D’après les chercheurs, ces travaux ont permis d’identifier les régions du génome résistantes au recodage ou celles dont la croissance se trouvait ralentie. Ces difficultés ont été surmontées par diverses approches, comme la modification des séquences codantes N-terminales, c’est-à-dire les extrémités des protéines correspondant aux premiers acides aminés.

La phase suivante a consisté à assembler les fragments optimisés en une série de souches semi-synthétiques, tout en corrigeant les séquences problématiques au fur et à mesure. Pour ce faire, des croisements bactériens ont été réalisés afin de rassembler progressivement les séquences semi-synthétiques et d’aboutir finalement à une souche entièrement synthétique.

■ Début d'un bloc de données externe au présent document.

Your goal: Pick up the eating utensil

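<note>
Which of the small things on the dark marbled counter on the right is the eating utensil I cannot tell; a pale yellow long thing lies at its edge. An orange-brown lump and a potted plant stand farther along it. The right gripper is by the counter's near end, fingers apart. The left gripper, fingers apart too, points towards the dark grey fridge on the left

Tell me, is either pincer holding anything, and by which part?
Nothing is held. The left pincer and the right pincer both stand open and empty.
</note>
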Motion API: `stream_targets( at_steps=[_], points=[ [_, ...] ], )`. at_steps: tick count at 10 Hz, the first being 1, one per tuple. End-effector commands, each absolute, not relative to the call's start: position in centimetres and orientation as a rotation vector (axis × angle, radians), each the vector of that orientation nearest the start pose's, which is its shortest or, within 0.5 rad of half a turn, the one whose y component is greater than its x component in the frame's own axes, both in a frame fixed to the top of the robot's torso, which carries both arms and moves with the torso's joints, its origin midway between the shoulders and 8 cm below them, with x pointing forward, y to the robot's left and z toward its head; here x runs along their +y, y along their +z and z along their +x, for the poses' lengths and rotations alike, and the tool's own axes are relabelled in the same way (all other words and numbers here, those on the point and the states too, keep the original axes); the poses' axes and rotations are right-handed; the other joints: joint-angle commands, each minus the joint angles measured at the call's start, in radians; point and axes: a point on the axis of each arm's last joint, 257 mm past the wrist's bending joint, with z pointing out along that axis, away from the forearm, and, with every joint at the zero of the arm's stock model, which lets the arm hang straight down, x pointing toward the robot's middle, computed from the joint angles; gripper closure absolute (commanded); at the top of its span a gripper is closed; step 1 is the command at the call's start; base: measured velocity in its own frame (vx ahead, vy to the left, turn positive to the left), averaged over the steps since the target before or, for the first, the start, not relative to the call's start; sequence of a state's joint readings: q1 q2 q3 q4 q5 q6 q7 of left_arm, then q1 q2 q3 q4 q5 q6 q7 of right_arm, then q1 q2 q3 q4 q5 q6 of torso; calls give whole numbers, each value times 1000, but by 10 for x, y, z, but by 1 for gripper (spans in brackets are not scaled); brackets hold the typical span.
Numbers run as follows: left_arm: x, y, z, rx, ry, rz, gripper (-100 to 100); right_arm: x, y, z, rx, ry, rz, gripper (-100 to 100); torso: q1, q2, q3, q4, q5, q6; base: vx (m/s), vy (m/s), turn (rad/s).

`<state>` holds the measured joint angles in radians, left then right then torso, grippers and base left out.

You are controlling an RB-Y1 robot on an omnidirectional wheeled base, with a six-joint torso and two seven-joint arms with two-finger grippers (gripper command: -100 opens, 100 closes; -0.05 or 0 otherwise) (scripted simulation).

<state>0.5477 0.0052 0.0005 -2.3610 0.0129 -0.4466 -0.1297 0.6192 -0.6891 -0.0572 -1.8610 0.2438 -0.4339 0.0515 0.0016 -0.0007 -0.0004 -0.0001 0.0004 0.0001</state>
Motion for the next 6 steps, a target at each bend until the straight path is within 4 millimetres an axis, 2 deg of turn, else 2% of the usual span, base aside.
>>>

« Le résultat, Syn57, est l’organisme le plus significativement recodé à ce jour, démontrant que la vie peut fonctionner avec un code génétique considérablement comprimé », expliquent les chercheurs dans un communiqué du Medical Research Council Laboratory of Molecular Biology. « En inactivant quatre codons supplémentaires, Syn57 dispose de plus d’espace pour introduire d’autres acides aminés non canoniques, offrant ainsi de meilleures possibilités d’enrichir encore le code génétique », ont-ils ajouté.

Les prochains travaux de l’équipe viseront à déterminer si le code génétique de la Syn57 pourrait être illisible par les virus et, ainsi, résister à leurs infections. Une telle propriété permettrait de développer des stratégies réduisant les coûts de mise au point de médicaments et les rendant potentiellement plus efficaces.